My undergraduate degree is in sociology, which means I’ve got a theory for just about everything. One of my favorite theories is the social ecological model. Basically it means that in order to completely understand why someone is doing something, we can’t look at one facet of what they do and attempt to use that to explain it entirely. People don’t ignore hurricane evacuation warnings because of the messages, they ignore them because of their families, because the last two evacuations didn’t pan out, because the dog’s sick and can’t be kenneled, because their work isn’t closing, because they don’t have money for a hotel. I like to call it the Everything Approach.
A perfect illustration of this phenomenon is our weather warning system’s infatuation with lead time. If we can warn people earlier, goes the thinking…
Except that even with 36 minutes of lead time, there wasn’t much any of them could do.
Over and over, Meteorologists kept saying- “it would be very hard to survive this storm above ground”. And then we heard that basements and safe rooms are not common in Moore.
So how can that be?

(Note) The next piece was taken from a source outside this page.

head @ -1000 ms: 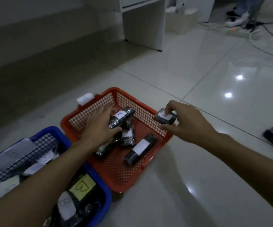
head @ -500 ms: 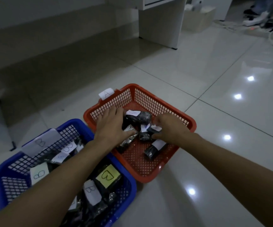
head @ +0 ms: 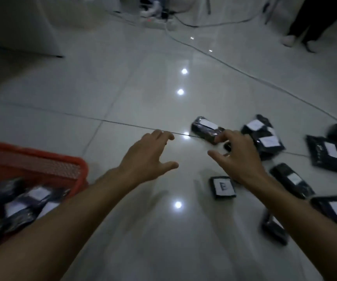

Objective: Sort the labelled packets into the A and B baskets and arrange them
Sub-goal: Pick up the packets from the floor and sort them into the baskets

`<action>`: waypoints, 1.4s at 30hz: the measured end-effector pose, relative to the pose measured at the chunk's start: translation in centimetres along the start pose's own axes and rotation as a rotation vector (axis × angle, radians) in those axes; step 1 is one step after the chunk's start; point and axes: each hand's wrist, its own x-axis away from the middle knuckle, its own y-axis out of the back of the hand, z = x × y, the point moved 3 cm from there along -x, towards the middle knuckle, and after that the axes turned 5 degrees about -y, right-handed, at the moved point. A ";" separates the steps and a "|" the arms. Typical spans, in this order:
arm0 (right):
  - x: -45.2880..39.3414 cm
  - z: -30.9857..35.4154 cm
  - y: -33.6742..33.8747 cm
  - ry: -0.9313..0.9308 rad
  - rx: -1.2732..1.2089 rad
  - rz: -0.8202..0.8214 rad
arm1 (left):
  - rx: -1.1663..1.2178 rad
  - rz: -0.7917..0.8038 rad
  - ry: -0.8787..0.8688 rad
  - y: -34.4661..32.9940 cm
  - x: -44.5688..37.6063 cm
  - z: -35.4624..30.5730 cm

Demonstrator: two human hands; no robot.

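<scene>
Several black packets with white labels lie scattered on the tiled floor at the right, among them one long packet (head: 206, 129) and a square one (head: 222, 187). My right hand (head: 236, 154) hovers over the floor with spread fingers, its fingertips at the near end of the long packet; no grip shows. My left hand (head: 149, 157) is held out open above bare floor and holds nothing. The orange basket (head: 42, 162) sits at the left edge with several labelled packets inside. The blue basket is out of view.
A power strip (head: 157, 22) and cables run across the floor at the back. A white cabinet (head: 21, 27) stands at the far left. A person's legs (head: 303, 23) are at the top right. Ceiling lights reflect in the glossy tiles.
Both hands have left the orange basket and swung right toward the loose packets on the floor. The view turned right, so the blue basket dropped out of sight.
</scene>
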 end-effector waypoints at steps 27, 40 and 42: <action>-0.3 -11.6 -0.3 -0.388 0.334 0.449 | -0.079 0.207 -0.159 -8.0 -11.7 -2.7; 3.6 -11.6 0.1 -0.329 0.343 0.487 | -0.052 0.108 -0.138 -4.3 0.2 -2.2; 3.9 -10.1 0.7 -0.289 0.252 0.440 | -0.076 0.089 -0.132 -3.6 1.9 -2.3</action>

How can a town situated in an area of the country ripe with tornado activity be without basements and safe rooms?
Well- as with most public health challenges, the answers are complex [and include]: Environmental, Urban Sprawl, Cost, [and] Access.

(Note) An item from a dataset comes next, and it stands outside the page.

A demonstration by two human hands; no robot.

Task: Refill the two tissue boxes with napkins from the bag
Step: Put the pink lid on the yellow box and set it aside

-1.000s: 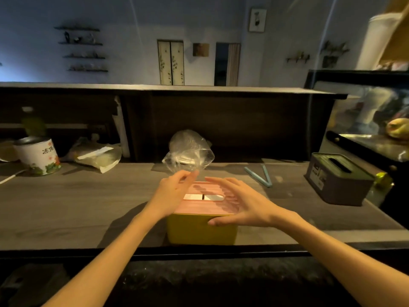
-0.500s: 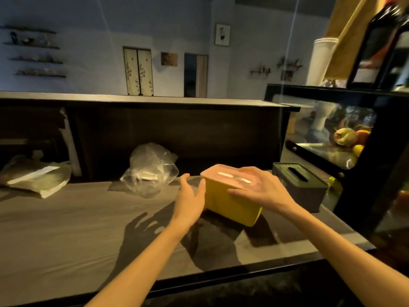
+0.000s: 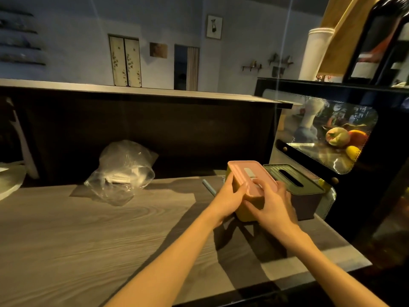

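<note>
Your left fingers (image 3: 240, 191) curl round the yellow box (image 3: 241, 203) at its near left side; your right fingers (image 3: 260, 185) press on the pink lid (image 3: 249, 177), thumb against the front wall. The box sits at the surface's (image 3: 88, 235) right end, touching the grey box (image 3: 305, 196). Rigid smooth plastic, rounded corners, probably light and a bit slick: hold the walls, not the lid. The bag (image 3: 124, 173) lies well to the left: thin, clear, crinkled, limp, with white napkins inside.

We see the box with the slotted lid (image 3: 245, 180) held between both hands (image 3: 230, 199) just left of the second box (image 3: 296, 187) on the counter (image 3: 88, 235); the napkin bag (image 3: 124, 173) lies farther left, behind
</note>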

Our messaging wasn’t the real problem. The public had plenty of time to hear the warnings, and Moore had been hit by an EF-5 tornado just fourteen years ago, so it’s not like the impetus to be ready wasn’t there. People weren’t in tornado shelters because of, as Leah said, all of the other influences. Money, ability, priorities.

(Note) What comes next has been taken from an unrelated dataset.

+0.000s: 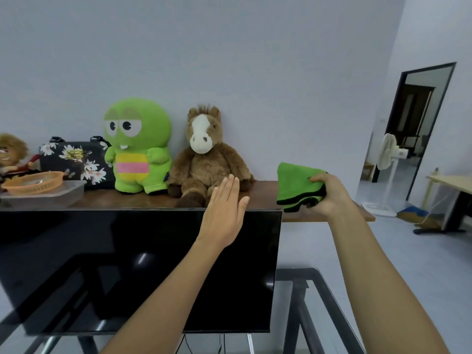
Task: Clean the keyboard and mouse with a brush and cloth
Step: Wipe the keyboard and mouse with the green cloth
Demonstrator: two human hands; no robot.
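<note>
Left hand (224, 215) flat, fingers straight, raised before the monitor (138, 272); right hand (329, 194) grips folded green cloth (296, 186) over the tabletop (265, 192) edge. Keyboard, mouse, brush not in view. Risk: cloth unfolding, snagging plush horse (204, 159).

Two hands: left (224, 213) flat and bare, right (329, 195) gripping one green cloth (296, 186). Three plush toys on one shelf (265, 190): green one (139, 146), brown horse (204, 157), a third (11, 154) cut off at the left edge. One floral bag (74, 159). One orange basket (33, 183). One dark monitor (127, 264). One fan (388, 154).
</note>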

So much of what we do, as communicators, focuses on the message and we hope that the government funding fairy and “rest of people’s lives” fairies hold up their end of the bargain. As we’ve seen over and over again, though, they don’t. The wonderful Alex Bornkessel highlighted this idea when talking about health communications and how just focusing on messages doesn’t help:
The study shares interesting insights on the relationship between messaging and behavior change based on its 12 years of longitudinal data from the Canadian National Population Health Survey among Canadians aged 50 or older with a chronic disease. Findings show that:
- 3 in 4 smokers with respiratory disease… do not quit smoking
- Most people with diabetes or heart disease… will not become more physically active, and
- For people diagnosed with cancer, heart disease, diabetes or stroke… virtually, no one will increase their intake of fruit and vegetables.
Indeed, the reviewer of the study shares: “As many experts in health promotion are well aware, knowledge and warnings are the least effective measures to change health behaviours.”
The easy answer as to why we do things this way is because it’s how we’ve always done them. Communicators communicate. We message. We have no control over if people build storm shelters or if they start eating vegetables or not. They’re the ones who are ultimately responsible, it’s up to us to raise their awareness of the situation.
The thing is, as we’ve seen above, we don’t need messaging. We need full wrap-around, we need to approach our work from a social-ecological model point of view. We need to not only to tell them they need a storm shelter, but advocate on their behalf to make it easier for them to get one. We can’t just tell people to walk for thirty minutes after dinner, we need to make their streets safe and well-lit and make sure they have sidewalks.
You want to change a life, to save a life? Then you need to drop the awareness campaigns and make your work part of life itself.